The observed chi-squared test statistic is \[\begin{align*} \chi^2_{obs} &= \sum_{cells}\frac{(\text{Observed - Expected})^2}{\text{Expected}} \\ &= \frac{(12-9.8)^2}{9.8} + \frac{(9-11.2)^2}{11.2} + \frac{(23-25.2)^2}{25.2} + \frac{(31 - 28.8)^2}{28.8} \\ &= 1.286 \end{align*}\] The degrees of freedom are \((\# columns − 1)\times(\# rows − 1) = (2-1)(2-1) = 1\) and the p-value is 0.257. With a large p-value, we fail to reject the null. We have no evidence that sex and handedness are related.
## [1] 0.2567864
- Compare the results to \(z_{obs} = 1.134\) and the Z test p-value 0.257.
The observed chi-squared test statistic is the square of the observed Z test statistic. \(1.134^2 = 1.286\). Both tests returned a p-value of 0.257, which means they give the same evidence against the null. The two tests are equivalent.

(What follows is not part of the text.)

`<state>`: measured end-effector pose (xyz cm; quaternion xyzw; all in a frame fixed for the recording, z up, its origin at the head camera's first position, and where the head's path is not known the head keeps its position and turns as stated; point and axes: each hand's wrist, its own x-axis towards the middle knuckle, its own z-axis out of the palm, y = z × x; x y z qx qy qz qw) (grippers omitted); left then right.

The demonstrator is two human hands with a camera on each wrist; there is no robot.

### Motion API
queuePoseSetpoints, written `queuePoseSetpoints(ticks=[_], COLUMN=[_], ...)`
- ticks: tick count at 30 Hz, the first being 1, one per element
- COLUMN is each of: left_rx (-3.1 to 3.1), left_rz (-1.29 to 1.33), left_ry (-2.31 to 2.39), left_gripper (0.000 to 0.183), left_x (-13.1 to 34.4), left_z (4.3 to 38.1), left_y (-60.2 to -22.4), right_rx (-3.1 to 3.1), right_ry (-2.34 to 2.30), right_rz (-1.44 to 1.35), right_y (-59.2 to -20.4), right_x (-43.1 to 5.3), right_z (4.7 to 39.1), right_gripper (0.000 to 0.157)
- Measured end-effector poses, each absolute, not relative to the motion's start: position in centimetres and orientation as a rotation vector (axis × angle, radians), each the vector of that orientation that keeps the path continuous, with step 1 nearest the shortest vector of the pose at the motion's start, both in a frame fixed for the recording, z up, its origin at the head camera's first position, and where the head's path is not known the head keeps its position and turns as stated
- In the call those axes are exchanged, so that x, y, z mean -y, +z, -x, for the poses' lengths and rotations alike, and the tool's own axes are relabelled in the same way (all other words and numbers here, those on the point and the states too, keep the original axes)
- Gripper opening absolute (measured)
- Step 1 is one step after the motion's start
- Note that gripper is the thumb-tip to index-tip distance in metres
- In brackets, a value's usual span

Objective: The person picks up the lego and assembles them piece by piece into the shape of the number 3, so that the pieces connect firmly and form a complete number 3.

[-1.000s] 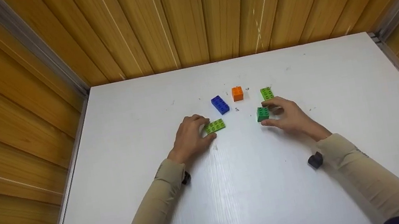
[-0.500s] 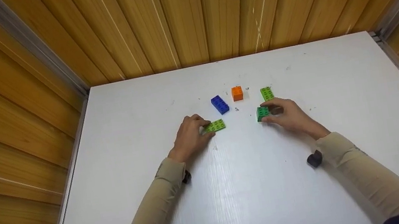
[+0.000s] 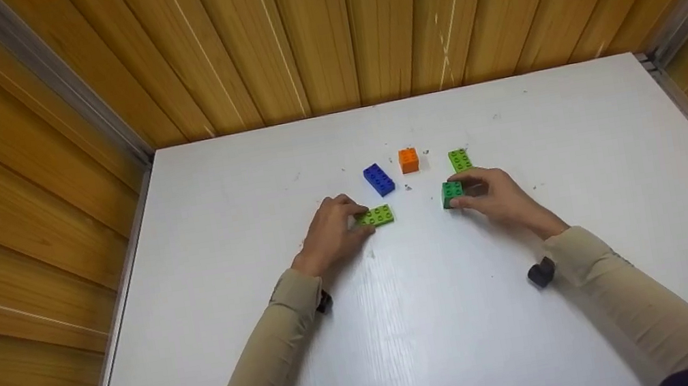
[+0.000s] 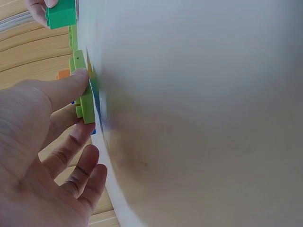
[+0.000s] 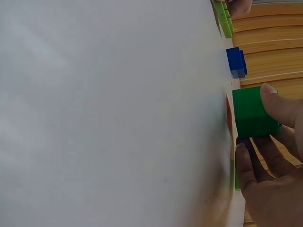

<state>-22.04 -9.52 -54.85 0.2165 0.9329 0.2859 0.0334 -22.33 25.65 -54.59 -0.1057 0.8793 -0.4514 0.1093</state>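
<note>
Between thumb and fingers, my left hand (image 3: 335, 230) pinches a flat lime-green toy brick (image 3: 379, 215) with two rows of studs. The left wrist view shows the thumb across the near side of this lime brick (image 4: 85, 99), the outer fingers spread loosely. My right hand (image 3: 495, 198) grips a square dark green brick (image 3: 452, 193) with studs on top. In the right wrist view the thumb presses one side of the green brick (image 5: 254, 111) and fingers lie below it. A second flat lime-green brick (image 3: 459, 159) lies just beyond the right fingers, its near end partly hidden by them.
On the white table (image 3: 406, 321), a long blue brick (image 3: 379, 179) and an orange brick (image 3: 408, 160) lie beyond the hands, toward the back edge. Wood-look panels (image 3: 318, 31) rise behind the table and along both sides.
My left hand has closed on the flat lime-green brick and shifted it slightly right. My right thumb has come onto the dark green brick, which is now pinched and marginally higher in view.
</note>
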Motion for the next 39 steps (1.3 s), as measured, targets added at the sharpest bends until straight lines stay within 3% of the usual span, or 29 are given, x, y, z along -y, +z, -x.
queuePoseSetpoints(ticks=[39], left_rx=[-2.781], left_rz=[-0.714], left_ry=[0.833], left_gripper=[0.036], left_x=[6.0], left_z=[22.5], left_y=[-54.7], right_rx=[-2.528], right_ry=[-1.406], right_rz=[0.403], right_y=[-53.2], right_x=[-22.8], right_z=[21.9], right_gripper=[0.045])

A chi-squared independence test with 1 degree of freedom (a \(2\times 2\) table) is equivalent to a two-sample proportion Z test. We have \[z_{obs}^2 \;=\; \chi^2_{obs}\] and equivalent p-values based on the corresponding null distributions.
The mathematical reason for the two tests being equivalent is the fact that the square of a standard normal RV is a chi-squared RV with 1 degree of freedom. So \[Z^2 \;=\; \chi^2_1.\] Under the null hypothesis, 1.134 is a realization of the standard normal, and \(1.134^2 = 1.286\) is a realization of the chi-squared with 1 degree of freedom.
The chi-squared test is more general, because it can handle categorical variables with more than two levels, such as the executives versus students example. But the Z proportion test can handle one-sided alternatives, while the chi-squared cannot.